→ Action item: Between the line containing "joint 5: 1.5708" and the line containing "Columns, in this" lies a run of lines; give that run again exactly, with both of those lines, and nothing else from the entries below.

→ Recorded data:

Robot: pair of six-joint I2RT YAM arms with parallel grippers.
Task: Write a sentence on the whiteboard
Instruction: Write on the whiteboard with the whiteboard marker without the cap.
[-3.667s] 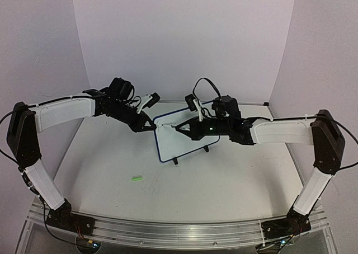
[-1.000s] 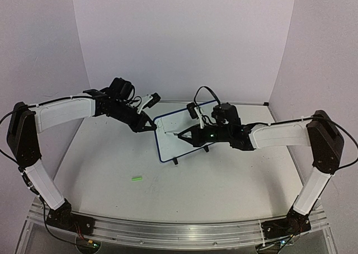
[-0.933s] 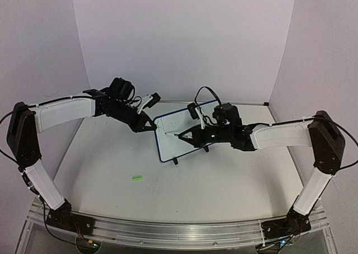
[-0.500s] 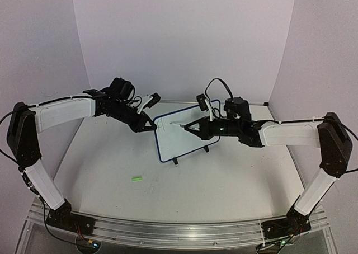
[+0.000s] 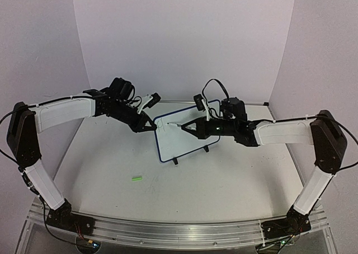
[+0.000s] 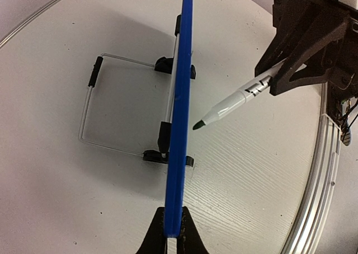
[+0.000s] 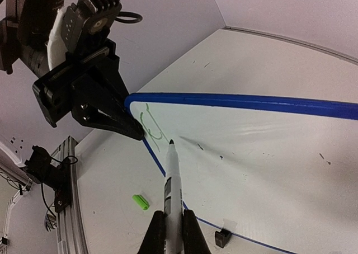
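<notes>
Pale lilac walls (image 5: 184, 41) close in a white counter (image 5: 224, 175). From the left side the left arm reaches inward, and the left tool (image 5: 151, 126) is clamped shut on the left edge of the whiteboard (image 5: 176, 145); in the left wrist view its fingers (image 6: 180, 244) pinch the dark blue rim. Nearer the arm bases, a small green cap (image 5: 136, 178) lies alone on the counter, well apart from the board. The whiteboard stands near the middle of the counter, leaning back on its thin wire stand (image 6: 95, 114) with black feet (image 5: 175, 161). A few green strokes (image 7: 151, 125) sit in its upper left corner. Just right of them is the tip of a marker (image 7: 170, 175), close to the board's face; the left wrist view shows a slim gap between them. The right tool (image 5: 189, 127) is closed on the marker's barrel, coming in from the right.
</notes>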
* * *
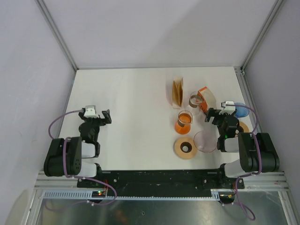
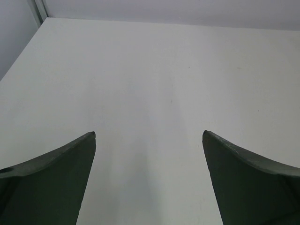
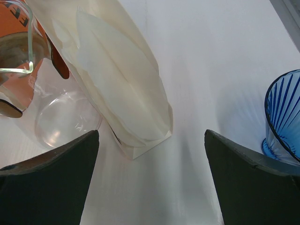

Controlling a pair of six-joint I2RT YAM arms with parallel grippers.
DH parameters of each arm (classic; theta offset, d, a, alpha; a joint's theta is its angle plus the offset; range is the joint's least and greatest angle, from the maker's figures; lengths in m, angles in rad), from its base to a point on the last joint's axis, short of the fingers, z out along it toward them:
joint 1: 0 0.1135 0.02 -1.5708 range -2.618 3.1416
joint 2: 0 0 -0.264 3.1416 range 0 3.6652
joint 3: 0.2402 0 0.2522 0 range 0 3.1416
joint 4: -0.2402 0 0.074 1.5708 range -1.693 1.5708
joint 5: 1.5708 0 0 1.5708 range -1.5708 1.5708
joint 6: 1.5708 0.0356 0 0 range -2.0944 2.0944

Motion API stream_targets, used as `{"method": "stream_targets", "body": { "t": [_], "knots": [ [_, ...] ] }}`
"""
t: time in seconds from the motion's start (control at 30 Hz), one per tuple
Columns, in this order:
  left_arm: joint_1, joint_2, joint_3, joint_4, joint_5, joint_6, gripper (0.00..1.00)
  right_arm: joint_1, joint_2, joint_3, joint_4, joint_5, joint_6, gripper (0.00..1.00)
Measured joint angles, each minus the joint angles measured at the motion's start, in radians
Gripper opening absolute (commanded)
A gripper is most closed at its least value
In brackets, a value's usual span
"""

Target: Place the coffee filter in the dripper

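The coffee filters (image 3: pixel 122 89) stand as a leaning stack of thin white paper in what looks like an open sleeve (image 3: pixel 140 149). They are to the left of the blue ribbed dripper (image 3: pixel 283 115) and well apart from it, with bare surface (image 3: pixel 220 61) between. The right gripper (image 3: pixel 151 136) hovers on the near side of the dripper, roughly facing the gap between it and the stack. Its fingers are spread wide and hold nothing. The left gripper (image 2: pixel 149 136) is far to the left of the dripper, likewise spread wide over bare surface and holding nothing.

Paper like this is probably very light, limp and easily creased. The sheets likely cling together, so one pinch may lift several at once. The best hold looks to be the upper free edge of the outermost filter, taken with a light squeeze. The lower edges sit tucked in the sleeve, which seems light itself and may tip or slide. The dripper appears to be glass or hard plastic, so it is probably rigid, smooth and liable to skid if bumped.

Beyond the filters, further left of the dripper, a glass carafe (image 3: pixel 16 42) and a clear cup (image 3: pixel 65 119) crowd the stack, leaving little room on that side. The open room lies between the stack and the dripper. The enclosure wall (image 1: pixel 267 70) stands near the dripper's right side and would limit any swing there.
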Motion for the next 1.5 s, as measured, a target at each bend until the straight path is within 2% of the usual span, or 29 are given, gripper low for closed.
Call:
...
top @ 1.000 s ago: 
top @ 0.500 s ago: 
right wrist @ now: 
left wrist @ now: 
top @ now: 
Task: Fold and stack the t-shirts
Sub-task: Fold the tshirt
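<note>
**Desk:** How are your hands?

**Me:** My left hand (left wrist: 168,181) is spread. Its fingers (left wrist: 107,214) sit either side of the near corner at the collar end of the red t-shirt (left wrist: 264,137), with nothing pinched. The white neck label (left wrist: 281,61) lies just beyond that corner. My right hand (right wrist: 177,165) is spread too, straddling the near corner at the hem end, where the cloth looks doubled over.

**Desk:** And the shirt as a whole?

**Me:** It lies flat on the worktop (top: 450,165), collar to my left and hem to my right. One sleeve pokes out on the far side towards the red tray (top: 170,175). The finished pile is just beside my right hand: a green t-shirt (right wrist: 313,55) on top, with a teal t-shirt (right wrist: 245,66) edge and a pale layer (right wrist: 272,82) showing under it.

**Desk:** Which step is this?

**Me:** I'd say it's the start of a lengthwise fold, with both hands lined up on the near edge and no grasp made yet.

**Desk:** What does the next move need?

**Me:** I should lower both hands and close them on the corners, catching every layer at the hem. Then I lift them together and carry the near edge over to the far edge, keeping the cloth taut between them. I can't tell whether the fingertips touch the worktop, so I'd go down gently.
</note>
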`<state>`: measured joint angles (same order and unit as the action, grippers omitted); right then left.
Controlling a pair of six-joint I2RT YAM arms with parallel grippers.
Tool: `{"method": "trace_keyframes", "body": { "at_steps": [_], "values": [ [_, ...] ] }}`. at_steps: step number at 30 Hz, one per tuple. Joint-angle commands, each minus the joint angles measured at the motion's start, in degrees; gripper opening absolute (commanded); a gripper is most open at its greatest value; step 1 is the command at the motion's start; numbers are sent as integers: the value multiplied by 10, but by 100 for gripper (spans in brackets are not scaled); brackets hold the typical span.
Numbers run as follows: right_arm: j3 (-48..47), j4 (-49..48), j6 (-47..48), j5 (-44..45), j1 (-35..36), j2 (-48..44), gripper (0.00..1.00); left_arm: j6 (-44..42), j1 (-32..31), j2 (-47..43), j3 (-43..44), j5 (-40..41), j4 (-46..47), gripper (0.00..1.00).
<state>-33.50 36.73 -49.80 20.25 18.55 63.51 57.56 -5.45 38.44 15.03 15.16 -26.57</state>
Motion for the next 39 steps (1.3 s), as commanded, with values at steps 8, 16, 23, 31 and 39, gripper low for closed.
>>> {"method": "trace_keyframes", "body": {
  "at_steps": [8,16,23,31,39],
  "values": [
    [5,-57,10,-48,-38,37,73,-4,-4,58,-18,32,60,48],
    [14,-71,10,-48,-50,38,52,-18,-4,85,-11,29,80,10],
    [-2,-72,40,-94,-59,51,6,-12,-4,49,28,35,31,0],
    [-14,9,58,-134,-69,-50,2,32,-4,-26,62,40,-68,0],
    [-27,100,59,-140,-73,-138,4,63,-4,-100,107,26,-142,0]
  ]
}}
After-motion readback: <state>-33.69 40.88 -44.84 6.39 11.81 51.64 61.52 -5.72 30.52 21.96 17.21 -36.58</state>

→ Written reply:
joint 5: 1.5708 0 0 1.5708 range -1.5708 1.5708
joint 6: 1.5708 0.0356 0 0 range -2.0944 2.0944

Motion API stream_targets, used as `{"method": "stream_targets", "body": { "t": [_], "knots": [ [_, ...] ] }}`
"""
t: time in seconds from the motion's start (control at 30 Hz), one per tuple
Columns, in this order:

This answer requires nothing else.